ACTIVITY
Leave the pictures aside and copy all the data exactly.

···

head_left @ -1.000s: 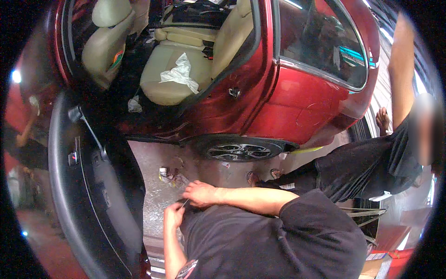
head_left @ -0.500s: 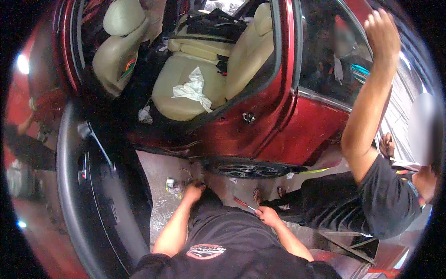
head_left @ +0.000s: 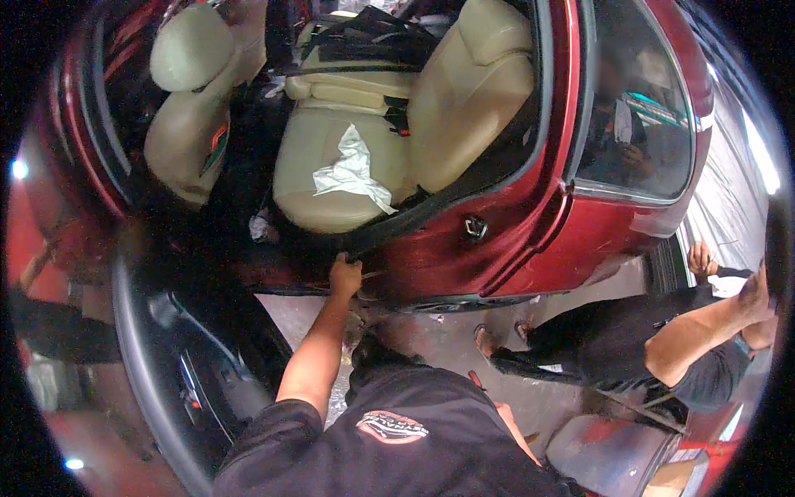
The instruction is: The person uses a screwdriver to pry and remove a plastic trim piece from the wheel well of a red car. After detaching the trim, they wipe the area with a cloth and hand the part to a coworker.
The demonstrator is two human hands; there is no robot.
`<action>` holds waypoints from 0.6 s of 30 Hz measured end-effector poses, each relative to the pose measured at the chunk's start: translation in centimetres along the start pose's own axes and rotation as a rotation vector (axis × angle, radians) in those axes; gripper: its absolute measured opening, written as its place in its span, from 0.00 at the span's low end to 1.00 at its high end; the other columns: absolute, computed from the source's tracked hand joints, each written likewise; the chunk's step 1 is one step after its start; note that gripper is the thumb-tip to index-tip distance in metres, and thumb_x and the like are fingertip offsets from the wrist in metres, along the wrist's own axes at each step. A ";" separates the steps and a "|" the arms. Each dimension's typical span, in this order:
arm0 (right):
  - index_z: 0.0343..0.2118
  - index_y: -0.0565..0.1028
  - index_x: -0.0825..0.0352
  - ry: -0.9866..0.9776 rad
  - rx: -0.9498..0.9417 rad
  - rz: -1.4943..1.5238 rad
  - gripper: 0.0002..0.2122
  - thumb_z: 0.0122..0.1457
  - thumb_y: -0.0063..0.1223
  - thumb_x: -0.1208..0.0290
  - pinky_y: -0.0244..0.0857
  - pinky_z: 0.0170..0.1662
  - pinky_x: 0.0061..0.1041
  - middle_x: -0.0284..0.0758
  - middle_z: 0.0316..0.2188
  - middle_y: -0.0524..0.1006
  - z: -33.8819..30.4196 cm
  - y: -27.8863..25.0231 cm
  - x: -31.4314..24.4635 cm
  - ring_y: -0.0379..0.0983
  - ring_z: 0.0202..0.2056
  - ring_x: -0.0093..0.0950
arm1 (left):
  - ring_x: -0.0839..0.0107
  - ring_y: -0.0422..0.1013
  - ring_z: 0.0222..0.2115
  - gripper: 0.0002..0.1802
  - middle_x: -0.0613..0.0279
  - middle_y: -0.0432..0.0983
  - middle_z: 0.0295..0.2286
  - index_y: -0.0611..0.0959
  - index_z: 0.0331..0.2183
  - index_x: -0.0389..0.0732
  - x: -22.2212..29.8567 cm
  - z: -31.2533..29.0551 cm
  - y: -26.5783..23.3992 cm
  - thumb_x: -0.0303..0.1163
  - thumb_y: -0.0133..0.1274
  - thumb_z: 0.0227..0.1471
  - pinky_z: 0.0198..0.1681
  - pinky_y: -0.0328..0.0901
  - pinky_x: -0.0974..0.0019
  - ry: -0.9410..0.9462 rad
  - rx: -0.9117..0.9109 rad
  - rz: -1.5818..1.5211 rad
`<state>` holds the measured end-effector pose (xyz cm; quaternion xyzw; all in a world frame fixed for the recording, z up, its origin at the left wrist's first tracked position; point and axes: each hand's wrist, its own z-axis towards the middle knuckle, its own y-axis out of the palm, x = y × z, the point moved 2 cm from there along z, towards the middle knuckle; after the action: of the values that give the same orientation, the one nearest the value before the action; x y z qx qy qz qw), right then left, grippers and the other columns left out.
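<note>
My left hand [head_left: 346, 276] reaches to the rear door opening of a dark red car [head_left: 431, 269]. Its fingers are bent over the black edge of the door sill [head_left: 319, 245]; what they grip there is small and partly hidden. On the beige rear seat [head_left: 310, 149], just beyond that hand, lies a crumpled white cloth [head_left: 354, 170]. Low by my right side, my right hand [head_left: 505, 412] is mostly hidden by my shirt. From it sticks out the red end of a slim tool [head_left: 475, 379], whose kind I cannot make out.
An open black-trimmed door [head_left: 178, 356] stands to my left. At the right, another person [head_left: 696, 340] in dark clothes is beside the car's rear. A grey rounded panel [head_left: 609, 451] lies at the lower right, near a cardboard box [head_left: 675, 479].
My left hand has risen from beside my leg to the door sill. My right hand has drawn back with the tool. The other person's raised arm has come down off the car.
</note>
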<state>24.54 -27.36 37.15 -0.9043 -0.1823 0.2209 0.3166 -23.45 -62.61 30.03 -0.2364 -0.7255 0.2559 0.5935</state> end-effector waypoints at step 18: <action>0.28 0.75 0.70 0.311 0.193 0.228 0.20 0.62 0.39 0.56 0.66 0.40 0.40 0.46 0.29 0.77 -10.9 16.7 10.5 0.73 0.35 0.45 | 0.57 0.62 0.54 0.26 0.51 0.61 0.55 0.70 0.53 0.45 4.3 23.4 0.8 0.38 0.46 0.52 0.55 0.57 0.51 0.282 -0.108 0.877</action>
<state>42.09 -40.01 30.93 -0.9077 -0.0058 0.1296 0.3992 -47.20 -61.33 28.82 -0.5841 -0.4814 0.4102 0.5088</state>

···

SOLVED PROBLEM
head_left @ -1.000s: 
head_left @ -0.500s: 
head_left @ +0.000s: 
The instruction is: The person uses a screwdriver to pry and remove a plastic trim piece from the wheel well of a red car. After detaching the trim, they wipe the area with a cloth and hand the part to a coworker.
The demonstrator is two human hands; there is no robot.
`<action>` holds waypoints from 0.6 s of 30 Hz measured end-effector poses, each relative to the pose measured at the chunk's start: translation in centimetres along the start pose's own axes and rotation as a rotation vector (axis × angle, radians) in those axes; gripper: its absolute measured opening, written as its place in its span, from 0.00 at the span's low end to 1.00 at its high end; the other columns: absolute, computed from the source's tracked hand joints, each written likewise; the chunk's step 1 is one step after its start; note that gripper is the thumb-tip to index-tip distance in metres, and thumb_x and the like are fingertip offsets from the wrist in metres, along the wrist's own axes at each step. A ";" separates the steps and a "|" the arms. Each dimension's typical span, in this order:
arm0 (right):
  - index_z: 0.0343..0.2118
  - index_y: -0.0565..0.1028
  - index_x: -0.0825..0.0352
  - ry: -0.9866..0.9776 rad
  - rx: -0.9498..0.9417 rad
  - rz: -1.4943..1.5238 rad
  - gripper: 0.0002..0.2122
  - thumb_z: 0.0122..0.1457
  - thumb_y: -0.0063..0.1223
  - thumb_x: -0.1208..0.0290
  - pinky_y: -0.0244..0.0857
  - pinky_z: 0.0170..0.1662
  - pinky_x: 0.0061..0.1041
  - middle_x: -0.0284..0.0758
  - middle_z: 0.0316..0.2188
  - middle_y: -0.0524..0.1006
  - z: -33.8819..30.4196 cm
  - y: -27.8863..25.0231 cm
  - x: -31.4314..24.4635 cm
  - ring_y: -0.0379..0.0983
  - ring_z: 0.0202..0.2056
  - ring_x: -0.0093..0.0950
arm1 (left):
  - ring_x: -0.0839..0.0107
  - ring_y: -0.0422..0.1013
  - ring_z: 0.0222..0.2115
  - gripper: 0.0002..0.1802
  - middle_x: -0.0613..0.0279
  - middle_y: -0.0432..0.0983
  - middle_z: 0.0295..0.2286
  - index_y: -0.0611..0.0959
  - index_z: 0.0331..0.2183
  - index_x: -0.0389..0.0732
  - x: -22.2212..29.8567 cm
  - z: -31.2533..29.0551 cm
  - y: -26.5783..23.3992 cm
  - thumb_x: -0.0303..0.1163
  - thumb_y: -0.0133..0.1274
  - thumb_z: 0.0227..0.1471
  - pinky_z: 0.0198..0.1681
  - pinky_y: -0.0328..0.0901
  - pinky_x: -0.0974..0.0019
  - ry: -0.9410..0.9462 rad
  - rx: -0.9117..0.9109 rad
  - rz: -1.5818..1.5211 rad
`<state>` holds the measured end-effector pose (xyz cm; quaternion xyzw; all in a world frame fixed for the recording, z up, its origin at the left wrist's first tracked position; point and axes: each hand's wrist, its own z-axis towards the middle knuckle, its own y-axis out of the palm, x = y × z, the point moved 2 cm from there along z, towards the middle knuckle; after the action: of the values that give the same orientation, the one nearest the value before the action; x y z qx qy qz qw), right then left, grippers and the other columns left out.
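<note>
My left hand [head_left: 346, 276] reaches to the rear door opening of a dark red car [head_left: 431, 269]. Its fingers are bent over the black edge of the door sill [head_left: 319, 245]; what they grip there is small and partly hidden. On the beige rear seat [head_left: 310, 149], just beyond that hand, lies a crumpled white cloth [head_left: 354, 170]. Low by my right side, my right hand [head_left: 505, 412] is mostly hidden by my shirt. From it sticks out the red end of a slim tool [head_left: 475, 379], whose kind I cannot make out.
An open black-trimmed door [head_left: 178, 356] stands to my left. At the right, another person [head_left: 696, 340] in dark clothes is beside the car's rear. A grey rounded panel [head_left: 609, 451] lies at the lower right, near a cardboard box [head_left: 675, 479].
My left hand has risen from beside my leg to the door sill. My right hand has drawn back with the tool. The other person's raised arm has come down off the car.
</note>
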<state>24.54 -27.36 37.15 -0.9043 -0.1823 0.2209 0.3166 -23.45 -62.61 30.03 -0.2364 -0.7255 0.2559 0.5935</state> end-effector waypoints at step 18: <action>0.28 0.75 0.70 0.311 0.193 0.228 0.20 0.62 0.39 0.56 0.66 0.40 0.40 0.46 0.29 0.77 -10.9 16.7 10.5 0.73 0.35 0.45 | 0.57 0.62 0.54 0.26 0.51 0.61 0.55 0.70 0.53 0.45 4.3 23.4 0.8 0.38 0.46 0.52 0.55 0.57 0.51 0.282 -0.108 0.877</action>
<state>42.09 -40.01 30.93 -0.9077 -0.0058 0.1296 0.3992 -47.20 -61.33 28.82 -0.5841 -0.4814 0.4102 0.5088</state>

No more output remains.